▸ MATERIAL SHOWN:

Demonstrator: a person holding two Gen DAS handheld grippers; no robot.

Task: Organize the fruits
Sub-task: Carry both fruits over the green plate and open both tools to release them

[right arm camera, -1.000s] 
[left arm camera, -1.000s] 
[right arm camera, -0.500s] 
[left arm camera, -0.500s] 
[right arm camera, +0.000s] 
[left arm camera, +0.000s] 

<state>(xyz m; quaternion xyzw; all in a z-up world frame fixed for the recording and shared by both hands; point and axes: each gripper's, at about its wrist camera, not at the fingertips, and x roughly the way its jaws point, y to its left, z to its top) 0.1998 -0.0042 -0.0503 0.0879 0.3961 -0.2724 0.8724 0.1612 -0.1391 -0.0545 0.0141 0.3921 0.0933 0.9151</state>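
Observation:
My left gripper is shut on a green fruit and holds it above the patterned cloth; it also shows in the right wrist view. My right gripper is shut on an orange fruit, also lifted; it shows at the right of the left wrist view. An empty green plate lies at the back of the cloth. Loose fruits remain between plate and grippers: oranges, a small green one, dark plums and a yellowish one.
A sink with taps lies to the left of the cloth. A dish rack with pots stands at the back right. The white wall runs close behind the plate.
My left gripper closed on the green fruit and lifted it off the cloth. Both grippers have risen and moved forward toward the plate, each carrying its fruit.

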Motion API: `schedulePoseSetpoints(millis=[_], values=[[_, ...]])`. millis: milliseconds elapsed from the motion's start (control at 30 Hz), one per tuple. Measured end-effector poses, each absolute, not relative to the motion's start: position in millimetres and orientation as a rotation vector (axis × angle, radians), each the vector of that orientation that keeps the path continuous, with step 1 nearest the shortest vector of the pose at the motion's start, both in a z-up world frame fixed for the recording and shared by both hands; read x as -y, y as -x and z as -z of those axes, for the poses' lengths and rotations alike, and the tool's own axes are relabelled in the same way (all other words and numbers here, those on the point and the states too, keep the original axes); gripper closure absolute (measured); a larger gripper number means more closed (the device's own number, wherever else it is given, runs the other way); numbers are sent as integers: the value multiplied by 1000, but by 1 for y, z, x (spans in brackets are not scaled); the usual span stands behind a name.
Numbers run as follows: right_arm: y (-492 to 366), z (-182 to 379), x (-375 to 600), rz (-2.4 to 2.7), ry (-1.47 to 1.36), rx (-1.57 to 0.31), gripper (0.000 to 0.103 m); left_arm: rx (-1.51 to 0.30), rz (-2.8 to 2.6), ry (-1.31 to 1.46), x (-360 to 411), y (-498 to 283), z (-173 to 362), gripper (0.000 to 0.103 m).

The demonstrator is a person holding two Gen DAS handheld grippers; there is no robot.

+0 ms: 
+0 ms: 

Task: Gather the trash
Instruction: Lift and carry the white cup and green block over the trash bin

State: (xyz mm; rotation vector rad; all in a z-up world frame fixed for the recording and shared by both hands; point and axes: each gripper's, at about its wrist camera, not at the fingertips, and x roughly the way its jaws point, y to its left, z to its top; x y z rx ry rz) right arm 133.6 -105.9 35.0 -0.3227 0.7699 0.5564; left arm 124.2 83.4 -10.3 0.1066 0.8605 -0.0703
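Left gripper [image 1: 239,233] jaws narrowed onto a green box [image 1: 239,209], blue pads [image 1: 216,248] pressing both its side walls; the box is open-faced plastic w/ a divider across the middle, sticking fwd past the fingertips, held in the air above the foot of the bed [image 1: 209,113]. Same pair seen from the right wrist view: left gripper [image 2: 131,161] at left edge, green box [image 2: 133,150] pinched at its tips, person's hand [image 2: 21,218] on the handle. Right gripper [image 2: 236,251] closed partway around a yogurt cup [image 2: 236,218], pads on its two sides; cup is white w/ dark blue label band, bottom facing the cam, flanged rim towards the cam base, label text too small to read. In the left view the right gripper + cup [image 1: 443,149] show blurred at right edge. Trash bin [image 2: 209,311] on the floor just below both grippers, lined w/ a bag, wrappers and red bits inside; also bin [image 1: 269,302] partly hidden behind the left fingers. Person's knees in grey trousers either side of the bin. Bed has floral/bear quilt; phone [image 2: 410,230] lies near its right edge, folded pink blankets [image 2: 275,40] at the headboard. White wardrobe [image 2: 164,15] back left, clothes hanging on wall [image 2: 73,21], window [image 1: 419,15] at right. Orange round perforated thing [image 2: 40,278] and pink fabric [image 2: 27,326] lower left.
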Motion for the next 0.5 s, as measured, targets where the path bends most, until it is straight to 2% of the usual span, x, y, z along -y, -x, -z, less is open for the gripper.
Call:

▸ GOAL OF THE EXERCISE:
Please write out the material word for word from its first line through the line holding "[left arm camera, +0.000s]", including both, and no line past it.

▸ TASK SOLUTION:
Demonstrator: a person holding two Gen DAS handheld grippers; no robot.

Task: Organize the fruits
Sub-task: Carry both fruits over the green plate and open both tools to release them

[right arm camera, -1.000s] 
[left arm camera, -1.000s] 
[right arm camera, -0.500s] 
[left arm camera, -0.500s] 
[right arm camera, +0.000s] 
[left arm camera, +0.000s] 

This completes the answer to the exercise.